=== Information shown ===
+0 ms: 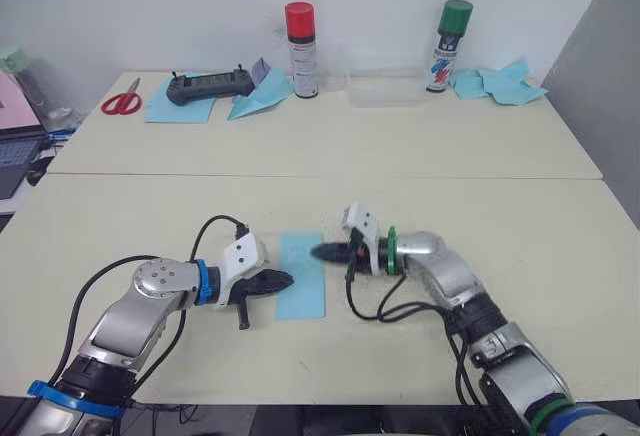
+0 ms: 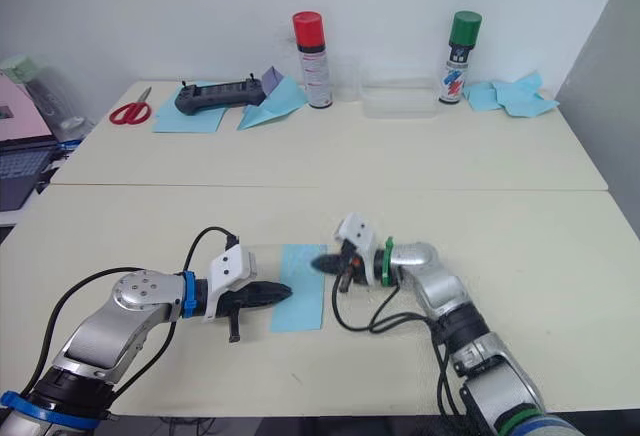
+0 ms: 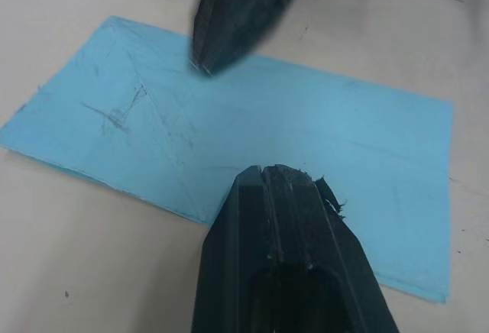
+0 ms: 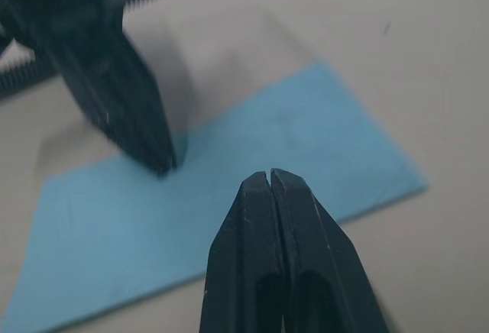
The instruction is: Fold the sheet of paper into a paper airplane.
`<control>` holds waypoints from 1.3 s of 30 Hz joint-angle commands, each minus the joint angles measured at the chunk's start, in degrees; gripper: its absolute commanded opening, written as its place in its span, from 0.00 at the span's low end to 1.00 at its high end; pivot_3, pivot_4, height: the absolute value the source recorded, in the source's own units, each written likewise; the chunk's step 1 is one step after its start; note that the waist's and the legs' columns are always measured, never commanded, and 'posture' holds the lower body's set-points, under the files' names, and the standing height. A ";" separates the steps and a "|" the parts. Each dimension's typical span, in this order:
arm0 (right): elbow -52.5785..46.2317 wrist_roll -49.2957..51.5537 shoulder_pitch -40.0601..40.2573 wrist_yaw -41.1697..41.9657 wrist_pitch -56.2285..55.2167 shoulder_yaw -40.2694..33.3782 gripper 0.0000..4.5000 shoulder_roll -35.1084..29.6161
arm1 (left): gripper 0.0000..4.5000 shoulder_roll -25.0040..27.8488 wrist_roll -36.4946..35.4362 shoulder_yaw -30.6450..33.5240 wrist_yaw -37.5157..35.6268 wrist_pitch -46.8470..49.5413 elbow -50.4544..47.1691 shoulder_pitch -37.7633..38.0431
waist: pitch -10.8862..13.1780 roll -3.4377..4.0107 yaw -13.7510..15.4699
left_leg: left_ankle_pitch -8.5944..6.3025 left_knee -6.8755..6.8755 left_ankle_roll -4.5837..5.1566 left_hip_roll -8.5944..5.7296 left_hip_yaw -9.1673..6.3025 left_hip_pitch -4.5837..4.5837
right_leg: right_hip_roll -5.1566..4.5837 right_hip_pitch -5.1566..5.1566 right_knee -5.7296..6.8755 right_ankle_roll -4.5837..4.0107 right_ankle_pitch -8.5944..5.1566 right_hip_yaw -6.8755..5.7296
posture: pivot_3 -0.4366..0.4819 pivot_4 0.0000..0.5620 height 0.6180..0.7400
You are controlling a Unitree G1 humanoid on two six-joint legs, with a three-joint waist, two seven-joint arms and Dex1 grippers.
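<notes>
While the head views are showing the whole desk (image 1: 560, 256), the wrist views are giving the close detail — the left wrist view is revealing faint crease lines across the sheet of paper (image 3: 252, 134), which are not readable from above. The right wrist view is showing the right gripper (image 4: 270, 176) with its jaws pressed together, holding nothing, its tip hovering over or resting on the sheet; I cannot tell which. The left gripper (image 3: 269, 171) is likewise showing its jaws pressed together, tip lying at the sheet's near long edge.

Lying flat on the front desk, the sheet of paper is sitting between the two grippers: the left one is pointing in at its left edge, the right one is reaching over its right edge near the far end, so the tips are facing each other across the blue strip, close but apart.

Bare desk is lying all around the sheet. Well apart, on the rear desk, are standing a red-capped spray can (image 1: 301, 48) and a green-capped spray can (image 1: 450, 44) — plus scissors (image 1: 122, 102), a black controller (image 1: 210, 86) and crumpled blue scraps (image 1: 500, 83).
</notes>
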 commanded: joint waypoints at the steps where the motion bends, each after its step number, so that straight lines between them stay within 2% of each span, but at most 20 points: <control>1: -0.47 -2.12 0.91 1.23 1.37 2.79 0.01 -0.74 | 0.00 0.55 2.08 -1.76 0.41 2.54 0.41 2.15 | -0.04 -0.02 -0.01 | 0.00 -0.02 0.00 0.00 -0.01 0.03 | 0.00 0.00 -0.06 0.00 0.00 -0.02 | 0.48 0.27 1.00; 5: -2.18 -4.00 3.28 6.52 1.28 7.84 0.01 -3.90 | 0.00 0.49 2.01 -2.17 1.00 3.64 -2.21 4.16 | -0.17 -0.07 -0.01 | -0.03 -0.17 -0.01 0.01 -0.01 0.02 | -0.02 0.03 -0.30 0.10 0.05 -0.04 | 0.48 0.27 1.00; 14: -12.93 -1.32 8.36 18.62 12.29 15.17 0.01 -11.42 | 0.00 0.11 1.43 -1.86 2.82 5.73 -5.09 6.60 | -1.45 0.00 0.12 | -0.11 -0.85 -0.09 -0.05 -0.09 0.14 | -0.04 0.07 -0.37 0.16 -0.31 -0.11 | 0.48 0.27 1.00; 20: -16.98 0.77 10.07 21.57 17.27 17.54 0.01 -14.02 | 0.00 0.54 1.31 -1.24 3.14 6.29 -5.80 7.63 | -1.81 -0.14 0.12 | -0.26 -0.87 -0.18 -0.05 -0.10 0.16 | -0.04 0.09 -0.38 0.22 -0.54 -0.12 | 0.48 0.27 1.00; 24: -20.02 3.27 9.86 22.01 18.12 13.66 0.01 -16.33 | 0.00 0.22 1.53 -1.49 3.04 6.12 -4.82 6.36 | -1.88 -0.28 0.29 | -0.33 -0.87 -0.22 -0.05 -0.17 0.15 | -0.06 0.12 -0.38 0.16 -0.66 -0.19 | 0.48 0.27 1.00; 28: -24.71 8.98 7.85 17.70 20.70 2.76 0.01 -16.63 | 0.00 -0.68 1.59 -1.65 2.90 4.91 -2.44 4.47 | -1.67 -0.28 0.87 | -0.33 -0.85 -0.23 -0.10 -0.22 0.12 | -0.09 0.13 -0.39 0.16 -0.67 -0.24 | 0.48 0.27 1.00; 31: -25.11 9.81 6.33 10.28 19.77 -2.83 0.01 -13.02 | 0.00 -2.39 2.09 -2.11 2.85 3.24 0.57 2.08 | -1.49 -0.16 1.06 | -0.32 -0.83 -0.23 -0.12 -0.22 0.10 | -0.10 0.10 -0.35 0.20 -0.61 -0.21 | 0.48 0.27 1.00; 35: -20.36 5.59 5.94 1.15 15.54 -3.10 0.01 -7.83 | 0.00 -4.64 1.25 -1.66 2.60 3.02 2.67 -0.36 | -1.46 -0.10 1.51 | -0.24 -0.81 -0.17 -0.12 -0.24 0.14 | -0.08 0.09 -0.32 0.29 -0.46 -0.23 | 0.48 0.27 1.00; 39: -15.11 2.15 5.93 -1.24 10.95 -0.01 0.01 -5.36 | 0.00 -5.84 -2.04 1.78 2.36 5.52 3.53 -2.37 | -1.36 -0.19 1.75 | -0.20 -0.67 -0.15 -0.21 -0.15 0.09 | -0.21 -0.05 -0.37 0.30 -0.46 -0.19 | 0.48 0.27 1.00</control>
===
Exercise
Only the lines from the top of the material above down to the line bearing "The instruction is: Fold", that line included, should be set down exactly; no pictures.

Answer to the problem
+0 ms: 
+0 ms: 
+0 ms: 
+0 ms: 
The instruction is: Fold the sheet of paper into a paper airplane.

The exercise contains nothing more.